Re: [RFC PATCH] arm64: defconfig: Disable fine-grained task level IRQ time accounting

From: Dietmar Eggemann
Date: Wed Aug 05 2020 - 04:50:36 EST


On 04/08/2020 01:59, Valentin Schneider wrote:
>
> On 03/08/20 20:22, Thomas Gleixner wrote:
>> Valentin,
>>
>> Valentin Schneider <valentin.schneider@xxxxxxx> writes:
>>> On 03/08/20 16:13, Thomas Gleixner wrote:
>>>> Vladimir Oltean <olteanv@xxxxxxxxx> writes:
>>>>>> 1) When irq accounting is disabled, RT throttling kicks in as
>>>>>> expected.
>>>>>>
>>>>>> 2) With irq accounting the RT throttler does not kick in and the RCU
>>>>>> stall/lockups happen.
>>>>> What is this telling us?
>>>>
>>>> It seems that the fine grained irq time accounting affects the runtime
>>>> accounting in some way which I haven't figured out yet.
>>>>
>>>
>>> With IRQ_TIME_ACCOUNTING, rq_clock_task() will always be incremented by a
>>> lesser-or-equal value than when not having the option; you start with the
>>> same delta_exec but slice some for the IRQ accounting, and leave the rest
>>> for the rq_clock_task() (+paravirt).
>>>
>>> IIUC this means that if you spend e.g. 10% of the time in IRQ and 90% of
>>> the time running the stress-ng RT tasks, despite having RT tasks hogging
>>> the entirety of the "available time" it is still only 90% runtime, which is
>>> below the 95% default and the throttling doesn't happen.
>>
>> totaltime = irqtime + tasktime
>>
>> Ignoring irqtime and pretending that totaltime is what the scheduler
>> can control and deal with is naive at best.
>>
>
> Agreed, however AFAICT rt_time is only incremented by rq_clock_task()
> deltas, which don't include IRQ time with IRQ_TIME_ACCOUNTING=y. That would
> then be directly compared to the sysctl runtime.
>
> Adding some prints in sched_rt_runtime_exceeded() and running this test
> case on my Juno, I get:
> # IRQ_TIME_ACCOUNTING=y
> cpu=2 rt_time=713455220 runtime=950000000 rq->avg_irq.util_avg=265
> (rt_time oscillates between [70.1e7, 75.1e7]; avg_irq between [220, 270])
>
> # IRQ_TIME_ACCOUNTING=n
> cpu=2 rt_time=963035300 runtime=949951811
> (rt_time oscillates between [94.1e7, 96.1e7];
>
> Throttling happens for IRQ_TIME_ACCOUNTING=n and doesn't for
> IRQ_TIME_ACCOUNTING=y - clearly the accounted rt_time isn't high enough for
> that to happen, and it does look like what is missing in rt_time (or what
> should be subtracted from the available runtime) is there in the avg_irq.
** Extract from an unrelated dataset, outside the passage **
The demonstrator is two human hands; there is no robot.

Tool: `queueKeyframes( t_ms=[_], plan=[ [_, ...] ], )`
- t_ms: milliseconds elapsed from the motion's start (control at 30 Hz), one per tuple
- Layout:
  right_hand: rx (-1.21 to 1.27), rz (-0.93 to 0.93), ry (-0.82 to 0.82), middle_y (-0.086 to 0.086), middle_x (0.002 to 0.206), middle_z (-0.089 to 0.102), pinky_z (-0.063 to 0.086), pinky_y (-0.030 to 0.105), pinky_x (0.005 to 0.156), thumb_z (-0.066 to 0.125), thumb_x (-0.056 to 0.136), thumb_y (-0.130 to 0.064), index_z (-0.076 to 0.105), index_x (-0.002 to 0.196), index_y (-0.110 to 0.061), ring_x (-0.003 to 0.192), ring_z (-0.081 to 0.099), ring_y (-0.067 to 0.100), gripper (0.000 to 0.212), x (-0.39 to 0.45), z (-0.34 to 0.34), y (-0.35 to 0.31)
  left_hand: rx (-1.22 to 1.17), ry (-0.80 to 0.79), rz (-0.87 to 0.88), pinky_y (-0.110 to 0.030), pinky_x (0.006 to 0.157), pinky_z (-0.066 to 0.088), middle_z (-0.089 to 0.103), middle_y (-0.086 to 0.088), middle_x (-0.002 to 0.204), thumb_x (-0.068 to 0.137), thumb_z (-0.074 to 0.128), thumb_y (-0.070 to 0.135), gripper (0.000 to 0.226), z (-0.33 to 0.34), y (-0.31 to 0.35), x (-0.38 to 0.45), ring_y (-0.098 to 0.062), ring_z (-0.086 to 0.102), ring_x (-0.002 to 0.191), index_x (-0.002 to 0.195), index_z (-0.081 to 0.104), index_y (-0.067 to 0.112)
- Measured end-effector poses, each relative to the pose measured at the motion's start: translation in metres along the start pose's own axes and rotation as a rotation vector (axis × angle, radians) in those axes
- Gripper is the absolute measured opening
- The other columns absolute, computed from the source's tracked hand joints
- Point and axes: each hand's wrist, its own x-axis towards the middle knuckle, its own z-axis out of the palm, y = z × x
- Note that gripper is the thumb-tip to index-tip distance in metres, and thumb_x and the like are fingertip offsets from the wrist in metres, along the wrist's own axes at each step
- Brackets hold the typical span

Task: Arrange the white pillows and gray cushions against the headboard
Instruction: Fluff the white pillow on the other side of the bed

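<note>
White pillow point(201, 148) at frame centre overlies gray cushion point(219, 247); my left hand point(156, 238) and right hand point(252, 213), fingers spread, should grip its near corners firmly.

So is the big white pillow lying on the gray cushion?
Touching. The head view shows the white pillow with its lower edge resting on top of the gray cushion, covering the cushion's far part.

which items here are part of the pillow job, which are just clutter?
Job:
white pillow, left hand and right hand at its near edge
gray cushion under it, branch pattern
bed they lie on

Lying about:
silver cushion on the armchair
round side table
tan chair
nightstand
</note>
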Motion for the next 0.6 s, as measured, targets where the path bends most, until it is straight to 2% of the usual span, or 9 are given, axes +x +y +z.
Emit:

I agree that w/ IRQ_TIME_ACCOUNTING=y rt_rq->rt_time isn't high enough
in this testcase.

stress-ng-hrtim-1655 [001] 462.897733: bprint: update_curr_rt:
rt_rq->rt_time=416716900 rt_rq->rt_runtime=950000000
rt_b->rt_runtime=950000000

The 5% reservation (1 - sched_rt_runtime_us/sched_rt_period_us) for CFS
is massively eclipsed by irqtime.

It's true that avg_irq tracks 'irq_delta + steal' time but it is meant
to potentially reduce cpu capacity. It's also cpu and frequency
invariant (your CPU2 is a big CPU so no issue here).

Could a rq_clock(rq) derived rt_rq signal been used to compare against
rt_runtime?

BTW, DL already influences rt_rq->rt_time.

[...]